Avoiding Style. This style cares little for the self or the other. This is seen in someone who likes to simply ignore the problem or have others take care of it for them.
Compromising Style. The focus of this style is to give and take and the concern for self as well as others is balanced. There are often concessions made by both sides.
My conflict resolution will focus on a recent happening at the hospital I work at. In the cardiovascular intensive care unit (CVICU) patients are received from the operating room (OR) into their room while still being under anesthesia and on a ventilator. It is not uncommon for these patients to be hemodynamically unstable with wildly fluctuating blood pressures and heart rates. In this condition there are many medications left at the bedside for possibly lifesaving administration if needed. It was a common practice in this unit but not one I was accustomed to. I have worked in a CVICU for the past 14 years and it had always been the practice of other facilities to remove this bag as soon as the OR team left the room and any other meds had to be obtained emergently through a locked drawer or a code cart. I was uncomfortable with this system of having these potentially dangerous drugs laying around other syringes that looked similar and the potential danger this presented to the patient. I am a little humiliated to say that at first, I just kept my head down and did not speak up preferring to use the avoidance style mentioned above. This is not a good strategy in this instance because it could lead to patient harm. I had mentioned this in our online forum for this class and was asked what I did about it and the truth was I had only spoken to one coworker who informed me that she was uncomfortable as well.

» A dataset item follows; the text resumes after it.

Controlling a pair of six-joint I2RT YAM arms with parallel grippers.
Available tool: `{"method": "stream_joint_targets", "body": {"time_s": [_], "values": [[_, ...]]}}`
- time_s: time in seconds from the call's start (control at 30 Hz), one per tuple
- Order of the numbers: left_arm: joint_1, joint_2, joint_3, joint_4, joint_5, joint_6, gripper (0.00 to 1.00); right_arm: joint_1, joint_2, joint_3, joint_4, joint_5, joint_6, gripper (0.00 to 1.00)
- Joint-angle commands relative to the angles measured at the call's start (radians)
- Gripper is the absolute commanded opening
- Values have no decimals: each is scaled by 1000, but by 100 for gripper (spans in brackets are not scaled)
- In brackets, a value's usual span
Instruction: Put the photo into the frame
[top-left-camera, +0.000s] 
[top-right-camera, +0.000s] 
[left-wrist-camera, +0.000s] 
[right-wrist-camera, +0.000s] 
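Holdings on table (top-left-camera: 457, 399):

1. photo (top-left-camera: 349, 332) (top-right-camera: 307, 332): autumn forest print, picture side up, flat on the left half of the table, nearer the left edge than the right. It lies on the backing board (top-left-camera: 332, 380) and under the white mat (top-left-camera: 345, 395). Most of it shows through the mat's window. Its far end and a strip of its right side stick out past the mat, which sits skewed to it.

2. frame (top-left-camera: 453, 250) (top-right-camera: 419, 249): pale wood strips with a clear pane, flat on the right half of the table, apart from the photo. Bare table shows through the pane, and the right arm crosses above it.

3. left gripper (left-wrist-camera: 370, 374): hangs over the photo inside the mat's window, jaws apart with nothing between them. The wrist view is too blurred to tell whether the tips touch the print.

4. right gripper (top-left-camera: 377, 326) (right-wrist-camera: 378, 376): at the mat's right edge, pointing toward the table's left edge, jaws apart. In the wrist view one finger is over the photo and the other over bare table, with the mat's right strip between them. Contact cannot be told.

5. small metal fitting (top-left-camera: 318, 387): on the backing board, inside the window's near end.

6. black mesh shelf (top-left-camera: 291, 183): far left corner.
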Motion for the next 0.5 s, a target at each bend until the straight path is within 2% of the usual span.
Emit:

After the comments I decided to talk to others and found a day shift nurse was also uncomfortable with this process. Our concerns where for the patients and our staff as we are a rural area and are forced to hire new grads to the unit which is also not a practice of most CVICUs. The possibility of a mistake is compounded by the fact that this young people are learning on the fly in a very stressful environment that sometimes relies on quick decisions. If someone push a syringe of high concentrated Levophed or Phenylephrine to a patient thinking it was a flush they would be devastated and possible leave the profession over an easily avoidable mistake. I think it was important to note that the three nurses uncomfortable with this practice represented most of the years on the job for the unit. As a united front we were able to bring our concerns to our manager and changes were made. Our unit functions as a post anesthesia unit (PACU) for the first one to four hours after surgery and as of our meeting with the manager it was determined that as soon as PACU time was over the medications were to be disposed of and the oncoming nurse was to audit the room to make sure we on in compliance.
During PACU time the meds are kept close by but in a drawer on the other side of the room so you have to intentionally obtain it and you know why you are reaching for it. This system is working for now but, it did teach me a lesson that avoiding conflict is not the best path. Luckily no one was hurt in the time I avoided voicing my concerns. Working as a team we were able to come up with a solution that protects the patients and the staff. In summary I have found that my own strategy was more of a head in the sand approach in the past as there have been issues that I have not mentioned to avoid conflict. Avoidance is not an effective strategy and conflict can be positive if addressed the right way, Conflict can bring a team, unit, even an organization together to come up with solutions. Of course, not all conflict is going to do this, and some may be difficult such as someone causing harm to a patient. The strategies explored in this assignment have given me more tools so that even in a difficult situation I can look out for my patients as well as staff.